Comedy club in New York City

Dangerfield's is a comedy club located on the Upper East Side of Manhattan, New York City, United States, and named after comedian Rodney Dangerfield. The club was founded by Dangerfield and long-time friend Anthony Bevacqua and operated from 1969 to 2020. The venue was known for featuring only established headliners and was home to HBO comedy specials that showcased young comedians. The club closed in October 2020 due to the COVID-19 pandemic and reopened in January 2024 as Rodney's Comedy Club.

== History ==
The club opened on September 29, 1969. Kenny Burrell, Thelma Houston, and Rodney Dangerfield performed on the opening night, while Milton Berle, Ed McMahon, Joan Rivers, and David Frost were in the audience.
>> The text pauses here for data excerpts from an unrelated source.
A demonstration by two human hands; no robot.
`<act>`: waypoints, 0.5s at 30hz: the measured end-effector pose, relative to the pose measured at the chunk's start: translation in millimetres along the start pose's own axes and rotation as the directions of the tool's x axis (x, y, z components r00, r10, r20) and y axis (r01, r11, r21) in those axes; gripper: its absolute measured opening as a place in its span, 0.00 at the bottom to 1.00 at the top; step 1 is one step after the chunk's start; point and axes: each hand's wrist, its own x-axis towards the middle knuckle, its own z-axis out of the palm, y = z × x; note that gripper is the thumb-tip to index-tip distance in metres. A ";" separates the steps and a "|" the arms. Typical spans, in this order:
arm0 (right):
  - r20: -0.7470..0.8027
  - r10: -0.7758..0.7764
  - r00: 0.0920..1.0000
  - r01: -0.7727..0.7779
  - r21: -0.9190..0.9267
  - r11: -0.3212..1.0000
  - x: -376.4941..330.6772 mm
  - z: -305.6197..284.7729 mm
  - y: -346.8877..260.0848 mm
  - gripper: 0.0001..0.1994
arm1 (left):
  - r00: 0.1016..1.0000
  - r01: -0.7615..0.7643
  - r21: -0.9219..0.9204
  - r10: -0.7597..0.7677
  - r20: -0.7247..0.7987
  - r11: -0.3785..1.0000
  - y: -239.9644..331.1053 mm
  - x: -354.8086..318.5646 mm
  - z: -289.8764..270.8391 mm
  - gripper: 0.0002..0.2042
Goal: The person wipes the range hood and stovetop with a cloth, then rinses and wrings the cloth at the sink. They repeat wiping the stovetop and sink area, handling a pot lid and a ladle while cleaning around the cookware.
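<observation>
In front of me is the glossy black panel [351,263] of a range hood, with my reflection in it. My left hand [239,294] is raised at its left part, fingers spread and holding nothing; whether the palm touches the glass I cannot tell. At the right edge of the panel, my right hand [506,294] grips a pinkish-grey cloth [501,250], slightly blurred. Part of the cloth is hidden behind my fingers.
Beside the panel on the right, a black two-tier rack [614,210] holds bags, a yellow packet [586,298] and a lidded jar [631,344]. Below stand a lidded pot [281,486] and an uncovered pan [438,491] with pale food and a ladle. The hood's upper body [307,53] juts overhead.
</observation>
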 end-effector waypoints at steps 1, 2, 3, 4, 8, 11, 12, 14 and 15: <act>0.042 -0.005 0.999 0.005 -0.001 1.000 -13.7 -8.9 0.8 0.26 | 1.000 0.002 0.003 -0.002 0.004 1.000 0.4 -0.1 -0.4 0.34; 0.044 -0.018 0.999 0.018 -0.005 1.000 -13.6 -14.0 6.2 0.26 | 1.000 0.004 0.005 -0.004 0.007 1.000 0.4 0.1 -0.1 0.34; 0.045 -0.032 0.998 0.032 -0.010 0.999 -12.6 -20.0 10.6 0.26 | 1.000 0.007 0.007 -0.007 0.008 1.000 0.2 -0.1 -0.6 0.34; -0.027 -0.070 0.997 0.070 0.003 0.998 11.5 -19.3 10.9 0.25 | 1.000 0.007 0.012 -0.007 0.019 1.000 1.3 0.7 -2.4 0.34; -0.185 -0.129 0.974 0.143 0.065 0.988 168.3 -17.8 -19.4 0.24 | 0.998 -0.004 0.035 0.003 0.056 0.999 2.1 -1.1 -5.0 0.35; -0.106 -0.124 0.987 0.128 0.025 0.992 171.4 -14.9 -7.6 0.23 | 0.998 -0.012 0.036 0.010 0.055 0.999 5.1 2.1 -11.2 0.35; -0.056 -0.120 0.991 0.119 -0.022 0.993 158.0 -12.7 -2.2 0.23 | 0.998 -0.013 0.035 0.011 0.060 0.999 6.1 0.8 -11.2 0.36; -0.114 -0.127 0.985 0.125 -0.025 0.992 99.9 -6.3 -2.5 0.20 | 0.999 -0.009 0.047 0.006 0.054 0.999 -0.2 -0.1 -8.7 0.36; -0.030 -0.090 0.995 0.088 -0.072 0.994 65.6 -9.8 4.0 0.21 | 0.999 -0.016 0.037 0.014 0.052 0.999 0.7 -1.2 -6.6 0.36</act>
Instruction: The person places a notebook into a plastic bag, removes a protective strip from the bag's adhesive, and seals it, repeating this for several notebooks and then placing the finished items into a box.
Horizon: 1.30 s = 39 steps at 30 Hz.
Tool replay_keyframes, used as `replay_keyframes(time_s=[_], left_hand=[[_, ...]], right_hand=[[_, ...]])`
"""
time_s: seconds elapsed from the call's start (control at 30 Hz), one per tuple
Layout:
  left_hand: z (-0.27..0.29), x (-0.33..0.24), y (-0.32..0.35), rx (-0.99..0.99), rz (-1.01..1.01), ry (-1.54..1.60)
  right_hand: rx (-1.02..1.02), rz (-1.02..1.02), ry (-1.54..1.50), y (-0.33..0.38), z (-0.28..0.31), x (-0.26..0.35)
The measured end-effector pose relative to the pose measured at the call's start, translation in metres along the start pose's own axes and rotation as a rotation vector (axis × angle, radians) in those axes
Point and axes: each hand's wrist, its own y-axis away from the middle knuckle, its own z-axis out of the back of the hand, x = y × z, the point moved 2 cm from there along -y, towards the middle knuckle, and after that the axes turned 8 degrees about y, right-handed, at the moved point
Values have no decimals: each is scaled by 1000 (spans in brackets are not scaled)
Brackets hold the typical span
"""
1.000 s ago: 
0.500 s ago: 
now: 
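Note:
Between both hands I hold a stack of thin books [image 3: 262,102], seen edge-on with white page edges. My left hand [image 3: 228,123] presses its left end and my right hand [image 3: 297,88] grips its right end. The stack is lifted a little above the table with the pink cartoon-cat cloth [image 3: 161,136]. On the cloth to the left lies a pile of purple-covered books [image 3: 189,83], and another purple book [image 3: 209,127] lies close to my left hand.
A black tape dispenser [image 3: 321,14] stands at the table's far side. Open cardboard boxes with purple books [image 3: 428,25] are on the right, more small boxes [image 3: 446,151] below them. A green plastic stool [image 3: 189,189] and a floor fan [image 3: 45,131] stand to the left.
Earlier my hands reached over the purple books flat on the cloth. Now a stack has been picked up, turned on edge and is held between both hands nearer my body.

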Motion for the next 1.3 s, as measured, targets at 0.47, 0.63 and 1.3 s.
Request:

== Format and notable performers ==
Only headliners performed at Dangerfield's, with no amateur or open mic nights. Notable performers included George Carlin, Jay Leno, Tim Allen, Jerry Seinfeld, Chris Rock, Jim Carrey, Andrew Dice Clay, Dom Irrera, Roseanne Barr, Bill Hicks, Sam Kinison, Bob Nelson, Robert Townsend, Robert Schimmel and Jeff Foxworthy.

The club was home to HBO comedy specials that Rodney Dangerfield produced to showcase young comedians.

== Closure and reopening ==
The club closed in October 2020 due to the COVID-19 pandemic. On January 1, 2024, under the name Rodney's Comedy Club, the club reopened in the original location.